About this exercise | Work out how many lines in the listing below carry the word "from". Give that number alone.
'''
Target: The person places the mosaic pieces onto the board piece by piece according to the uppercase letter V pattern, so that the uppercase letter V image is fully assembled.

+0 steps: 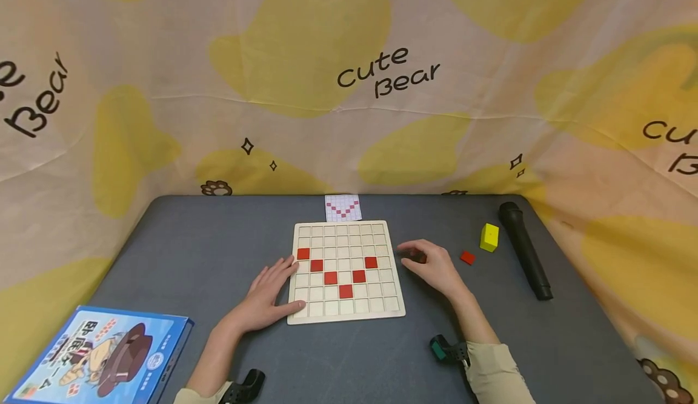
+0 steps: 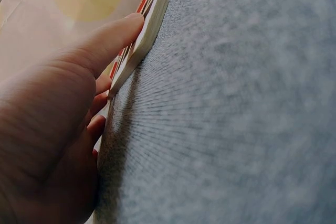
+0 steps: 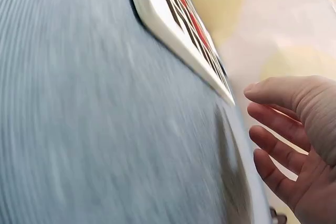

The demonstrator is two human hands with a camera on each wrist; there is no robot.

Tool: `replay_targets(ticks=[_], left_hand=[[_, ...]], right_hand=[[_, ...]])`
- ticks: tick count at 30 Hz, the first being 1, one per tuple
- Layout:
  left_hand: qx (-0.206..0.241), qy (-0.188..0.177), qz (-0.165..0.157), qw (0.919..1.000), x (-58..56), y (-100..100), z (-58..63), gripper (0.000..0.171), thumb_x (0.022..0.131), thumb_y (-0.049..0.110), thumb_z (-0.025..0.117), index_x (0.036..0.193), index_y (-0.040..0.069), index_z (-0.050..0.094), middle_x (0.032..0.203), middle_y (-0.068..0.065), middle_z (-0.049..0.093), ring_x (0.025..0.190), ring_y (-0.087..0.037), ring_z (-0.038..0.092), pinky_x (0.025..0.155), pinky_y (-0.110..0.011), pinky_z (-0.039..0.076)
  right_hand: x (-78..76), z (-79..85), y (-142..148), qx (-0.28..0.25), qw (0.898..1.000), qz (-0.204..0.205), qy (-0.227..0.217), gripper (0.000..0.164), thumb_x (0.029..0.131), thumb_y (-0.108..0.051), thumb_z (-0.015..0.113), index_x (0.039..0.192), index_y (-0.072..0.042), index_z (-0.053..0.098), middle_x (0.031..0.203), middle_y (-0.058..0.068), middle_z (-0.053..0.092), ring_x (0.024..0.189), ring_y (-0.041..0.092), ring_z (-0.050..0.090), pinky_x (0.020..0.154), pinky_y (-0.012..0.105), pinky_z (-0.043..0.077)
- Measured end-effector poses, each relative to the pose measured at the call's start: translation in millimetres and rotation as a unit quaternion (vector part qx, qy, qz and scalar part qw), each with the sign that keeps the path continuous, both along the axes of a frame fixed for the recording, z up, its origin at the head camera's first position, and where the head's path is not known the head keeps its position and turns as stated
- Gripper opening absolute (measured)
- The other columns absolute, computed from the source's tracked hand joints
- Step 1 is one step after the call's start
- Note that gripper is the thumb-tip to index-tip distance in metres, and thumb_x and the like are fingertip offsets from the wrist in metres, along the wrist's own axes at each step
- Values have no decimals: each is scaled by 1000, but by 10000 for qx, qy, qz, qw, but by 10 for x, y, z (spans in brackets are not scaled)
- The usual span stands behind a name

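A white grid board point(image 1: 376, 304) lies on the table with several red square tiles point(image 1: 346, 291) set in its cells, forming a V. My left hand point(image 1: 264, 302) rests along the board's left edge with fingers stretched out. In the left wrist view its thumb point(image 2: 113, 38) lies on the board's rim. To the right of the board, my right hand point(image 1: 433, 266) hovers with fingers loosely bent. Nothing shows between thumb and fingers in the right wrist view. A loose red tile point(image 1: 467, 258) lies to the right of this hand.
Behind the board lies a small pattern card point(image 1: 343, 208) with a pink V. A yellow block point(image 1: 489, 237) and a black microphone point(image 1: 526, 250) are at the right. A blue picture box point(image 1: 103, 355) sits at the front left. A printed cloth point(image 1: 305, 46) hangs behind the grey table point(image 1: 349, 367).
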State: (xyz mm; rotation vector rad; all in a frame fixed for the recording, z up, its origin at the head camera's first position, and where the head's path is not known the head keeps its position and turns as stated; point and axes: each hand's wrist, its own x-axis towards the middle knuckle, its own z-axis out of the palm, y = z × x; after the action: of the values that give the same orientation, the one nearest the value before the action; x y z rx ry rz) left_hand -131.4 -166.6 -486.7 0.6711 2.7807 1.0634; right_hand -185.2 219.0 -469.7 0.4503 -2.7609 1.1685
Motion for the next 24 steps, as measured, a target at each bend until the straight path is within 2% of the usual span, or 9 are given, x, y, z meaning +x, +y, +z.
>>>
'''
Result for this exercise | 2